LIVRE : Colline de Jean Giono - 1929
Le tout jeune Giono fait ses essais en littérature, et assassine sans vergogne tout ce qui s'est fait jusqu'ici en matière de roman rural, envoyant au diable les mamies adeptes de terroir et les nostalgiques pagnolesques d'un utopique état de grâce du peuple. Chez Giono, monsieur, la nature est violente et âpre, les hommes qui vivent en son sein mutiques et monstrueux, et les éléments se déchaînent comme dans Homère. En l'occurrence, la nature en question est celle de la montagne de la montagne de Haute-Provence, terre martyrisée par les saisons et les hommes, mais qui pour l'instant a su rester sagement domestiquée et florissante. Sur une colline est implanté un hameau rachitique, et une dizaine de personnes y vivent, complètement isolées du reste de l'humanité. Mais la nature va se rebeller contre ces hommes inconscients de leur Faute naturelle : ça commence par la maladie du doyen, Janet, qui se met doucement à délirer et proférer des insultes, des anathèmes et des discours abscons. A partir de cette maladie, et d'un chat noir maléfique qui vient rôder dans le village, celui-ci semble pris d'une malédiction : l'eau se tarit, une fillette tombe malade, et surtout un incendie monstrueux vient ravager la colline.
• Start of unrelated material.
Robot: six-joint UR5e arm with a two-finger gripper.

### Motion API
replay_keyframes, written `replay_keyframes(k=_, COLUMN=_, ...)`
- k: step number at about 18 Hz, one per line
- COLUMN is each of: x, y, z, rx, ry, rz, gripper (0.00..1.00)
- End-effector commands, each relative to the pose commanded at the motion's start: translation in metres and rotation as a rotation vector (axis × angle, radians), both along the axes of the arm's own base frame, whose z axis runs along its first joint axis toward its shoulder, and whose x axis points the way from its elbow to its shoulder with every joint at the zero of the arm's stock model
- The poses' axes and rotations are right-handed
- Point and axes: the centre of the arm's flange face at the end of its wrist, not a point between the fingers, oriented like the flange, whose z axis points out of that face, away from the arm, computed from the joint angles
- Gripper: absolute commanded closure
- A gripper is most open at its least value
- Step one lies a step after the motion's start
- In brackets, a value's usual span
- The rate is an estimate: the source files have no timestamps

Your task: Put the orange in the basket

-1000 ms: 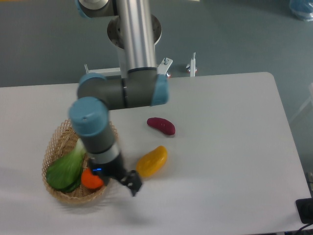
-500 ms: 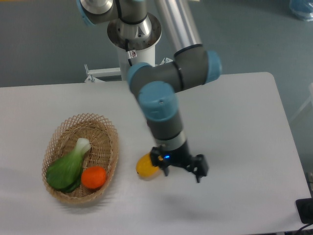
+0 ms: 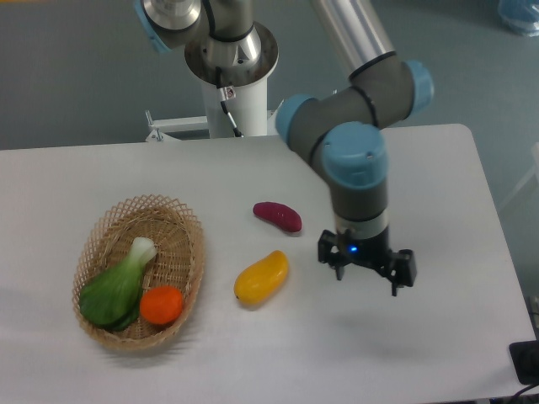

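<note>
Small round bright orange fruit [image 3: 161, 305] lying inside the oval tan wicker basket [image 3: 184, 220], touching the green leafy vegetable [image 3: 116, 286]. Placement judged done. Hand [image 3: 368, 273] empty, fingers apart, hovering above the white desk [image 3: 438, 202], right of the yellow mango-shaped fruit [image 3: 261, 278]. Retreat high and slow (clear of the purple oblong fruit [image 3: 278, 215]); no regrasp needed.

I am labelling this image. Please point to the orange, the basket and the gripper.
orange [image 3: 162, 305], fixed camera view, middle of the fruit.
basket [image 3: 157, 203], fixed camera view, far woven rim.
gripper [image 3: 367, 277], fixed camera view, midway between the fingertips.
</note>
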Motion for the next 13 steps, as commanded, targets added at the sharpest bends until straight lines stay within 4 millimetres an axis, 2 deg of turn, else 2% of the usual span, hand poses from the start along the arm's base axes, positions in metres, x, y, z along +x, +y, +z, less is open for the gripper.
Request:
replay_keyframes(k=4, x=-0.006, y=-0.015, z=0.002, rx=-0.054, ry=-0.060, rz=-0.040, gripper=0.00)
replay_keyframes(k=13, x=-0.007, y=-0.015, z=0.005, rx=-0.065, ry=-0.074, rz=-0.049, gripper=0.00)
C'est comme si Janet et le chat représentaient les messagers de la métaphysique, qui vient alors percuter de plein fouet ces hommes jusqu'alors simples et laborieux, terre-à-terre et brutaux, et leur faisait réaliser la présence de la mort, de la violence, de la morale dans leur monde brutal et pratique. Le combat des hommes contre la soif, la maladie, le feu, se transforme alors en choc des titans, devenant un combat cosmogonique entre des forces contraires, celles de la nature invincibles et des misérables individus installés dessus. Giono inflige à cette poignée d'hommes des gifles sonores, les torturant moralement autant que physiquement. Il leur faudra en passer par la mort de deux d'entre eux, et par la mise à mort finale d'un sanglier pour que la nature, apaisée, consente à cesser les hostilités pour un moment. La révélation de la mort chez un groupe de paysans, voilà le programme, on est loin de Jean Anglade.
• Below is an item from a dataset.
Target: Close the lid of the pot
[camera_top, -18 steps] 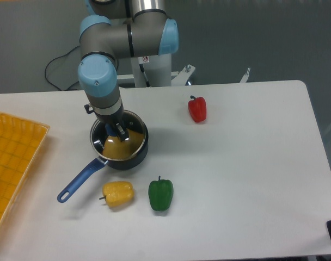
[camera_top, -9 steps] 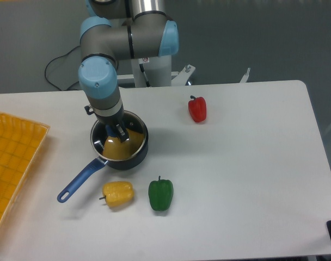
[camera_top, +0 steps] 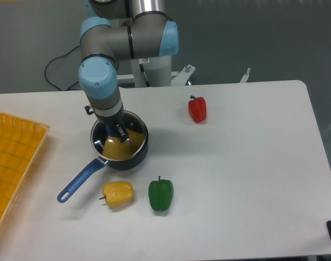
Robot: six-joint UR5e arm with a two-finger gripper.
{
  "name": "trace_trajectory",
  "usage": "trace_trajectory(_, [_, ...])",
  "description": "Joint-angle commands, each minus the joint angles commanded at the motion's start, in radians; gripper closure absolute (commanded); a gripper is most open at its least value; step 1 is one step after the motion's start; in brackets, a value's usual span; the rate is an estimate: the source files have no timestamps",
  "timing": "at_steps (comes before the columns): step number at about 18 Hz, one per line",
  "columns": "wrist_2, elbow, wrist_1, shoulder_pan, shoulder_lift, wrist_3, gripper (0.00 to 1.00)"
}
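The dark pot (camera_top: 134, 155) stands left of centre on the white table, its long blue handle (camera_top: 78, 182) pointing to the front left. The glass lid (camera_top: 134, 134) with its silver rim lies flat on the pot's top; a yellowish reflection shows through the glass. My gripper (camera_top: 115, 131) points straight down over the lid's centre. Its fingers (camera_top: 122, 132) stand on either side of the small blue knob (camera_top: 110, 129) and appear shut on it. The arm hides the back left part of the lid.
A red pepper (camera_top: 197, 109) stands at the back right of the pot. A yellow pepper (camera_top: 118, 193) and a green pepper (camera_top: 160, 194) lie in front of it. A yellow mesh tray (camera_top: 13, 163) sits at the left edge.
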Motion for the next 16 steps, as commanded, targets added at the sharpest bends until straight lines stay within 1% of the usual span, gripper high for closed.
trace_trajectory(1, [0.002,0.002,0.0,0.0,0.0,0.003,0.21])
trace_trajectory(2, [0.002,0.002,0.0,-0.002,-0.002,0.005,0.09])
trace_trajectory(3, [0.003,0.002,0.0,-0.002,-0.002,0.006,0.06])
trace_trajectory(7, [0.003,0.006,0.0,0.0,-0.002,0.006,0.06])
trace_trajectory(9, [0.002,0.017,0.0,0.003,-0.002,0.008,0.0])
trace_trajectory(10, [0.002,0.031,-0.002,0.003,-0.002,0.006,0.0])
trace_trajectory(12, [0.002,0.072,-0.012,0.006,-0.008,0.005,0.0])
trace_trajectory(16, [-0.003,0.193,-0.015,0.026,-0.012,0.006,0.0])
Giono semble l'auteur parfait pour traiter ce genre de sujet bigger than life, et il faut dire que, dès ce premier livre, il est l'homme de la situation. Pas une seule phrase du roman n'est banale ou fonctionnelle ; toutes sont chargées d'une puissance d'évocation surpuissante, toutes sont pesées au niveau du style pour en exprimer toute la force. On peut se lasser de ce style très voyant, de ce ton hyper-sérieux qui traite tout, les petites fleurs comme les grands vents, comme des éléments dantesques. Mais on peut aussi voir dans cette vision de la nature et des hommes un exercice de style flamboyant, qui montre un auteur en pleine possession, déjà, de son art et de sa palette d'adjectifs. J'ai déjà déclaré ma flamme aux adjectifs : ici, le vocabulaire gionesque semble infini, et chacun d'eux est utilisé avec une minutie et une force incroyables. Le sens du rythme interne du texte est imparable, avec ces courtes séquences très visuelles, avec ces longues phrases subitement brisées par une phrase de deux ou trois mots, avec cette musicalité qui s'apparente souvent à la poésie. L'ensemble déborde de la page, malgré la brièveté du texte (150 pages, et c'est plié), et on a l'impression d'être passé à la lessiveuse d'émotions à la fin de la lecture. Nul doute que le lecteur de l'époque a dû sentir dès ce livre qu'il avait trouvé là un auteur, un vrai, qui le suivrait pendant pas mal d'années. Colline : naissance d'un écrivain.